All of which makes it even more unfathomable that most of the time, there appear to be just two songs in this part of the world. Every bar you go into, every radio station you tune into, every chicken bus you get onto and every Android phone that gets played in public, seems hardwired to play Marc Anthony's 'Vivir Mi Vida' or Romeo Santos's 'Propuesta Indecente', and nothing else. Some bars will play these two songs four or five times in one evening, and their infectious melodies get burnt in your subconscious and force you into submission. 'Ah well,' I thought, 'at least they're local to this part of the world,' but no! It turns out that both Marc Anthony and Romeo Santos hail from New York... so the biggest songs in Central and South America aren't even from this part of the continent.
Never mind, you think, because surely if you check into a nice five-star hotel or head out to a gourmet restaurant, then they won't be playing the same old hits... and you'd be right.
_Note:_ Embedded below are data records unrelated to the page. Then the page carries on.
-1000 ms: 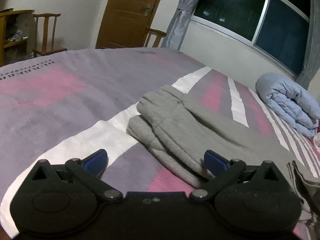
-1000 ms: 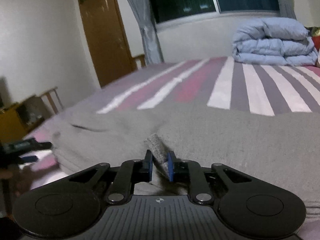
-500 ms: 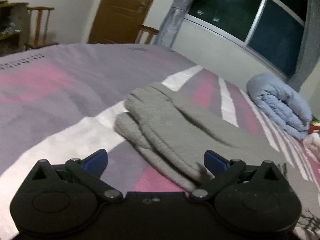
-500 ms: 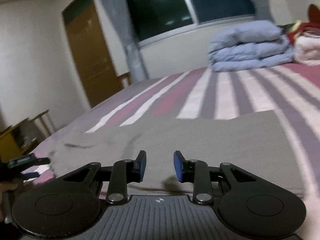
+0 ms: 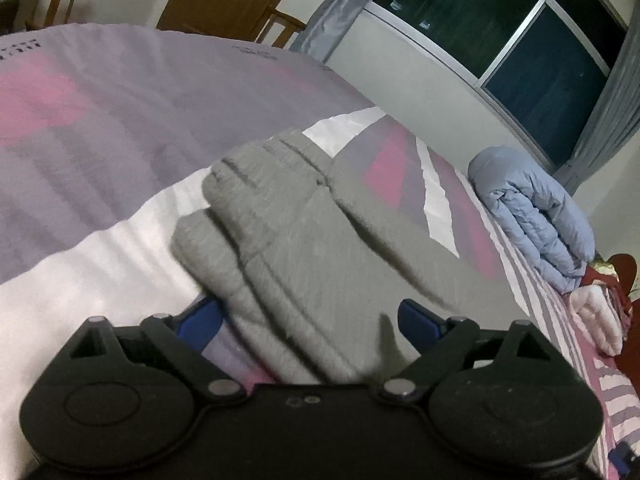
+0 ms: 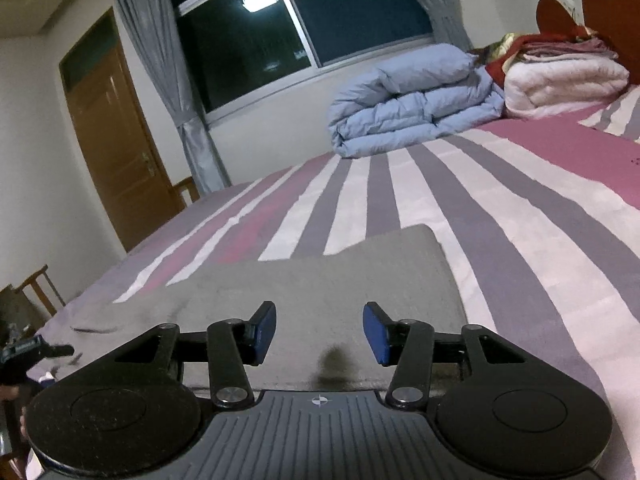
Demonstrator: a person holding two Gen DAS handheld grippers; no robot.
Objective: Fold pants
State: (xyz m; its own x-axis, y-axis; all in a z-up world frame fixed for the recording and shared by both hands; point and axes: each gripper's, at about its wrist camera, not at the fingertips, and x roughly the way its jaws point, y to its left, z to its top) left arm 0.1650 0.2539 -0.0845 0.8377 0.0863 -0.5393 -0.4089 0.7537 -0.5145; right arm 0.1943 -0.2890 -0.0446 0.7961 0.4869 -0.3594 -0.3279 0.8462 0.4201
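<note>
The grey fleece pants (image 5: 304,248) are lying partly folded on the striped pink, white and grey bedspread (image 5: 100,264). Judgement: the next grasp should take both cuff layers squarely, keeping edges aligned. The left gripper (image 5: 308,316) is hovering with jaws spread wide, straddling the leg ends. The right gripper (image 6: 320,330) is likewise standing wide, empty, above the waist end.

Grey pants (image 5: 316,248) lie on a striped bed (image 6: 520,208).
The bedspread runs in pink, grey and white bands. At the far end, by the window wall, rest a folded pale-blue duvet (image 6: 412,100) and, just beside it, a white folded blanket (image 6: 560,80).
</note>
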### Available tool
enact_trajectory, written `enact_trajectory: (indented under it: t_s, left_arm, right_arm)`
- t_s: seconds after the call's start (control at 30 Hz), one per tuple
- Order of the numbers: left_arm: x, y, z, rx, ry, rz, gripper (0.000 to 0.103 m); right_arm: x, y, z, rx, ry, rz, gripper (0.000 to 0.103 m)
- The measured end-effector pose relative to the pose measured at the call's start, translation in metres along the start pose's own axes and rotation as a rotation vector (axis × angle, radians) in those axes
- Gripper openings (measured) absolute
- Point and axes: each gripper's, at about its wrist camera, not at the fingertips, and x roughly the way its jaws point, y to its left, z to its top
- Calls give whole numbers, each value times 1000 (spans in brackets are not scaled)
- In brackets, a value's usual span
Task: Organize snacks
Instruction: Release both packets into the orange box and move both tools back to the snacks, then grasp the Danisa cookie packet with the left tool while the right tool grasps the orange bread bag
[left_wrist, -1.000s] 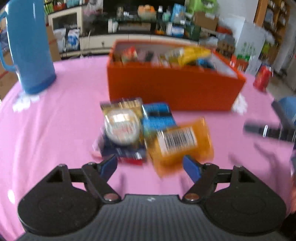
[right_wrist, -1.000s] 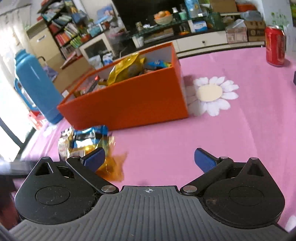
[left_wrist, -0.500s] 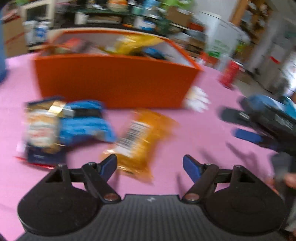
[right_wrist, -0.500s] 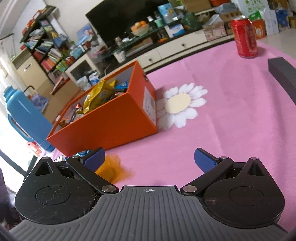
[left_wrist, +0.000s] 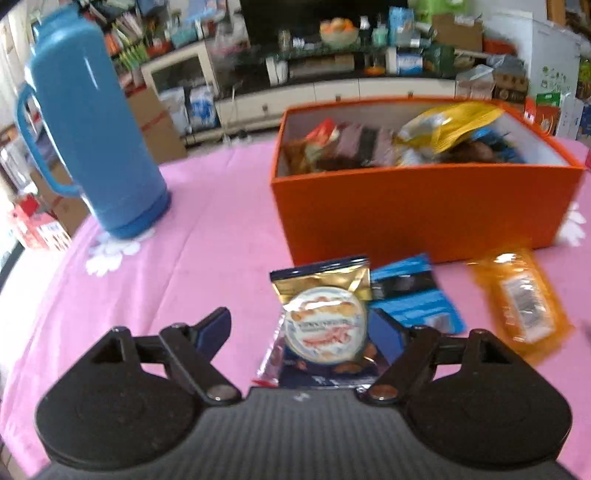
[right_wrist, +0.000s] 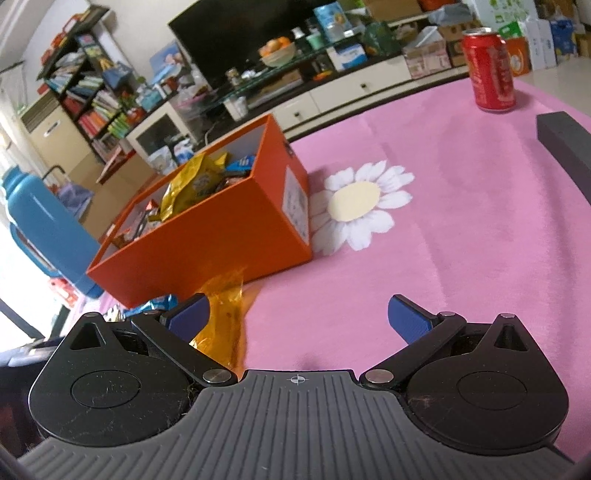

But incredibly, all the classy joints that we've visited – and I genuinely mean all of them – have their own two artists that they can't help plugging remorselessly. From the beachside paradises of Monterrico and Little Corn Island all the way to the nice Italian restaurant we found in Cartagena, they all play either Jack Johnson – the surfing acoustic troubadour from Hawaii – or a collection of sultry cover songs sung by silk-voiced women over gentle lift music. It's always the same collection of covers, and I've finally worked out what it is; it's a whole series of albums called Relaxing Bossa Lounge and it contains coffee-table versions of songs like 'You're Beautiful', 'Fields of Gold' and 'How Deep Is Your Love?', as well as late-night-lounge versions of rockers like 'Purple Haze' and 'Beat It'. Most incredibly of all, though, are the bossa nova covers of 'Creep', 'Smells Like Teen Spirit' and 'Paradise City', which manage to suck so much life out the originals that they sound positively huggable. It is mind-boggling in its banality, and it crops up with such monotonous regularity that I can even predict which song is coming next. The album's tagline is 'Unforgettable famous songs in bossa nova', and they're right; I can't seem to forget it, no matter how hard I try.
At least the repetitive nature of public music in this part of the world has had a positive effect on my opinion of the local folk music. It might be pretty formulaic and so accordion-heavy that it sounds like something from pre-war France, but at least it isn't Marc Anthony, Romeo Santos, Jack Johnson or Relaxing Bossa Lounge, and for that alone it gets a big thumbs up from me.